Pabst, which is also trying to introduce other alternatives into the mix, noticeably “hard coffee,” announced in August that it would be testing an 8 percent ABV hard seltzer flavored with lime. Four Loko threatened on social media to release a hard seltzer with three times the normal alcohol. Another new entrant is a line of hard seltzers under the Natural Light label, which is looking for follow-up from its strong success this past summer of Naturdays, a light-beer-and-lemonade hybrid.
This autumn saw the creation of an all hard-seltzer festival (Fizz Fight in Denver, Colorado), and nonstop TV and radio ads try to get folks to taste all the new flavors, from rośe to mango to all manner of citrus and beyond.
Interestingly, when Boston Beer announced that comedian and actor Keegan-Michael Key would be doing television spots for Truly Hard Seltzer this autumn, it specifically highlighted taking on other beverages, including the one that built the original company.
In the ads, according to a press release, Key “reveals why drinkers should reach for Truly instead of beer, wine, or spirits.” That’s right. Drink hard seltzer, not beer.
It’s also easy to point to the success of hard seltzer because of the big success of regular seltzer. Sales of nonalcoholic seltzers have grown over the past several years, led by brands such as La Croix and Polar, while soda sales have slowed or declined.
There are brewers getting into the nonalcoholic-seltzer business as well. Lagunitas has ramped up production of its hoppy carbonated water and continues to grow its footprint. In Wyoming, the state’s oldest brewery, Snake River Brewing, is going its own way by releasing a hoppy sparkling water as well.
It’s not unlikely that breweries that already offer carbonated water to visitors in their tasting rooms could soon start packaging the same for sale to get a piece of that beverage action as well.
Continue to Trend?
What this round of seltzer madness has mainly taught smaller brewers is to pay attention to the trends, especially when it comes to what the industry titans are putting out and customers are gobbling up. While not many craft brewers jumped on the hard-soda bandwagon, the few who did saw modest but limited success as the category quickly wilted.

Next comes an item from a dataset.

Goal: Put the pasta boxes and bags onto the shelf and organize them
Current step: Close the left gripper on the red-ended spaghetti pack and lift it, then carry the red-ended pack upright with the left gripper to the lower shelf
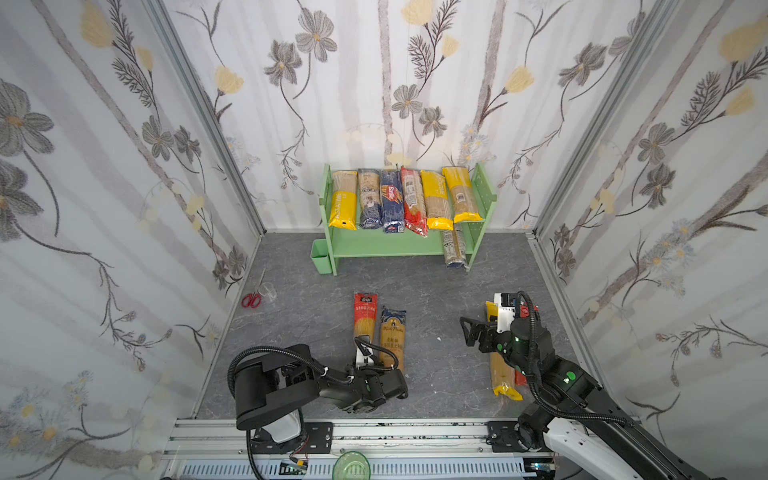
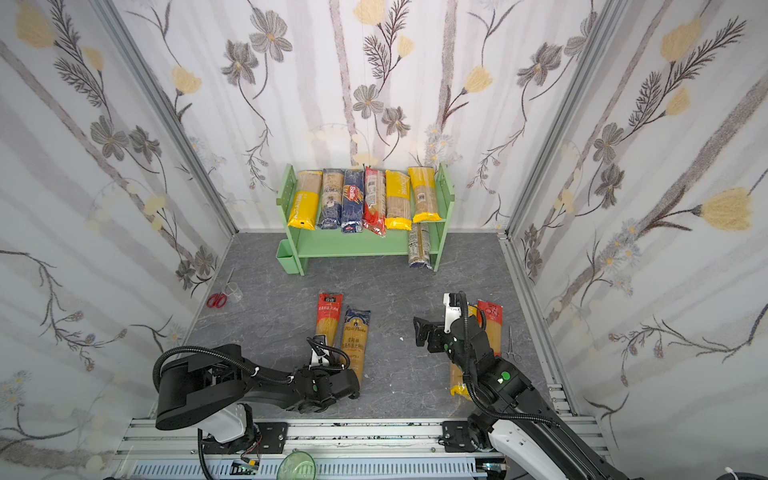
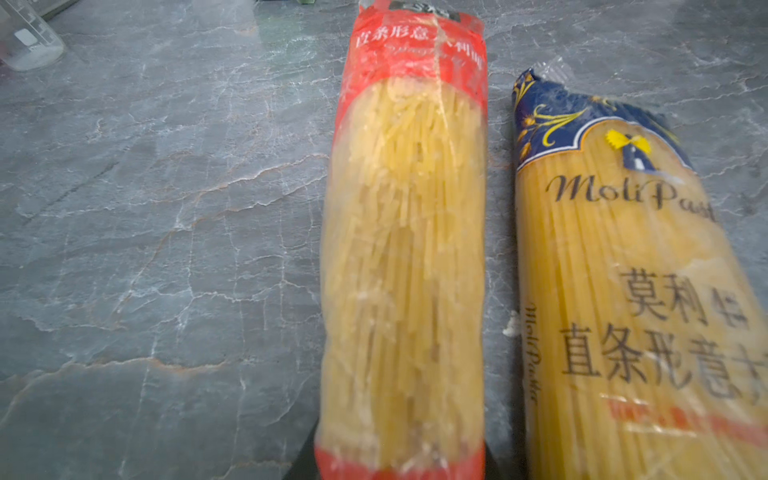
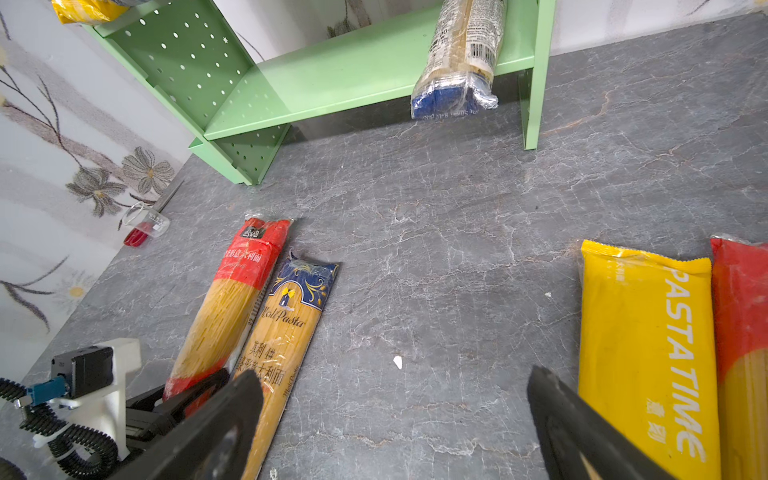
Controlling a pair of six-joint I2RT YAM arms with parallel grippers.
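Red-ended spaghetti bag (image 3: 403, 249) lies on the bench (image 1: 436, 299), long axis running 6 to 12 o'clock toward the shelf (image 1: 386, 243), with the left pincer (image 3: 397, 467) pinching its 6 o'clock end. Off at 3 o'clock the right pincer (image 4: 392, 382) hangs spread and empty, so the left arm is the nearer for a straight carry toward 12.

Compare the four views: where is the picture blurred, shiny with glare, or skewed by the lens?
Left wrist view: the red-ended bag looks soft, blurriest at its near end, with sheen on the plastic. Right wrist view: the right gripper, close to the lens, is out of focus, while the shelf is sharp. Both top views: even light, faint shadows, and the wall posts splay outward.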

“We kept hearing that light or session would be the next trend,” Grenz says. “But this is it. Americans have a fondness for sweet drinks, and while our hard seltzers are more on the dry side, there’s no denying that bent toward sugar. Hard seltzer fills that need.”
In a few weeks, Verboten will start canning their seltzers with Grenz hoping to see them on the shelves at his local store among all the others soon after.